Greenwich High School

With approximately 2,650 students – more than 1,400 of whom are enrolled in music and theatre courses – Connecticut’s Greenwich High School had outgrown an old auditorium with poor acoustics, poor sightlines, and other shortcomings that dates back to 1970.

In response, a massive expansion project has given the school a new Performing Arts Center featuring a 1,325-seat, 35,000-ft auditorium with a proper stage, orchestra pit, and other facilities-including an extensive Renkus-Heinz VARIAi loudspeaker system.

‘It’s a fine proscenium theatre with two balcony levels – not what we typically see at a high school,’ says Curtis Kasefang of system designer and integrator, Theatre Consultants Collaborative (TCC). Among the hall’s acoustical elements are a reverse fan-shaped room that helps envelop the audience in sound, an orchestra shell, a forestage reflector, sound doors, roof detailing that reduces rain impact noise and adjustable acoustic curtains.

Working with acoustician David Greenberg of Creative Acoustics and project engineer Rich Gold of HB Communications, Kasefang devised a design based on Renkus-Heinz VARIAi loudspeakers: ‘We chose VARIAi because a primary consideration was a high-quality, tight line array that would keep the sound off the walls and on the audience,’ he says.

VARIAi cabinets have been designed to fly either as modules in a vertical array or as part of a tight-packed horizontal array. The system designer or sound engineer can build horizontal coverage in 22.5º or even narrower slices, as required, with integration between cabinets for a true modular point source solution. With a range of vertical and horizontal dispersion angles and Renkus-Heinz’s proprietary Transitional WaveGuides, VARIAi’s highly configurable enclosures and concealed hardware make it easy to custom design a system.

To cover all but the balcony at Greenwich High School, Kasefang specified LCR main arrays. The left and right of these have three subwoofers and six VARIAi full-range systems – the top four deliver 7° x 90° coverage, the next one down is 15° x 90°, and the bottom cabinet provides 22° x 90° dispersion. The centre array consists of five VARIAi cabinets, with three 7° x 90° systems on top and two 15° x 90° systems below.

‘That covered the room very well, without wasting energy on the walls’ Kasefang says. ‘The VARIAi also helped direct the sound off of balcony faces, avoiding reflections back to the stage.’

The greatest challenge was the relatively low balcony overhang: ‘Although the balcony is centred in the room, getting line-of-sight from the line arrays to the balcony required pushing the sound down a bit on the sides and in the centre, while still keeping the centre speakers high enough,’ Kasefang explains. ‘So we covered the top balcony with Varia cabinet used as a delayed fill.’
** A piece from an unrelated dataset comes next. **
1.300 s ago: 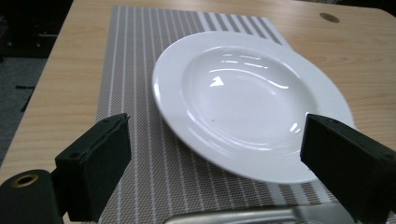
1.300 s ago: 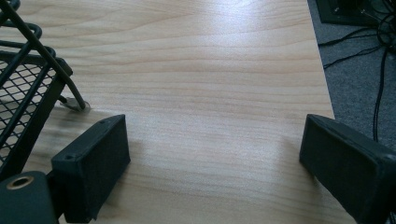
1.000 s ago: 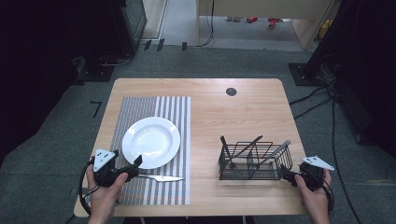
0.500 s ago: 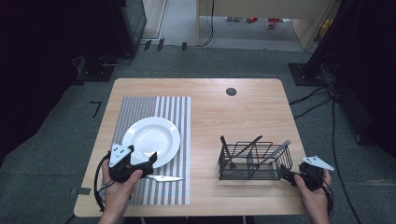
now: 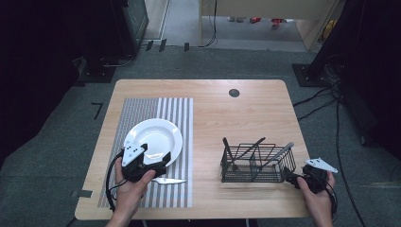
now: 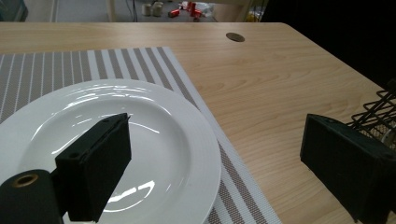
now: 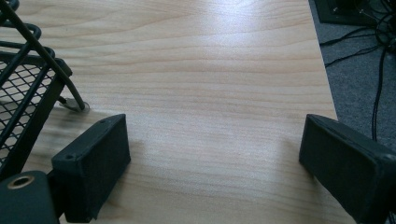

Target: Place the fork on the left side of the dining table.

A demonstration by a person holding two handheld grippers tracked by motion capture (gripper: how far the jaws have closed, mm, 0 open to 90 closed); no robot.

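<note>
the left gripper sits over the near rim of the white plate, which lies on the striped placemat toward the left edge of the table. in the left gripper view its jaws stand wide apart with nothing between them: one black jaw hangs above the plate's bowl, the other out over bare wood beyond the placemat's right border. whether the jaws touch the plate cannot be told. the hand that grips it comes in from the near edge of the table.

a knife lies flat on the placemat just beside the plate's near rim, toward the near edge of the table, blade pointing right. it lies close under the left gripper; contact cannot be told from above.

the black wire basket stands near the right near corner of the table, with dark utensils leaning in it.

the right gripper rests just beside the basket's right end, by the right edge of the table. in the right gripper view its jaws are spread wide over bare wood, empty, with the basket's mesh wall and foot just left of the left jaw.
</note>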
Tuning was the easy part: ‘Renkus cabinets are very well behaved,’ he continues. ‘Also, David Greenberg, the acoustician I worked with, is very good about keeping the room behaving well. The balcony fronts are specifically shaped with the speaker locations in mind, as well as accounting for natural sound. The room has adjustable acoustics, with lots of acoustic curtains on the upper part of the sidewalls, so in amplified mode we can knock down the reverb time to something manageable. As a result, tuning the room was not difficult.’

The system also includes a Biamp Tesira Server DSP and a Yamaha CL3 mixer. ‘We tried to give the school the best bang for the buck while still delivering high quality – and we like Renkus-Heinz loudspeakers for that,’ Kasefang says. ‘The Renkus-Heinz rig is lovely, and the Greenwich High School people are very satisfied. It’s very rare to find a high school with a beautifully designed concert hall and a sound system to match, but Greenwich High School has accomplished it.’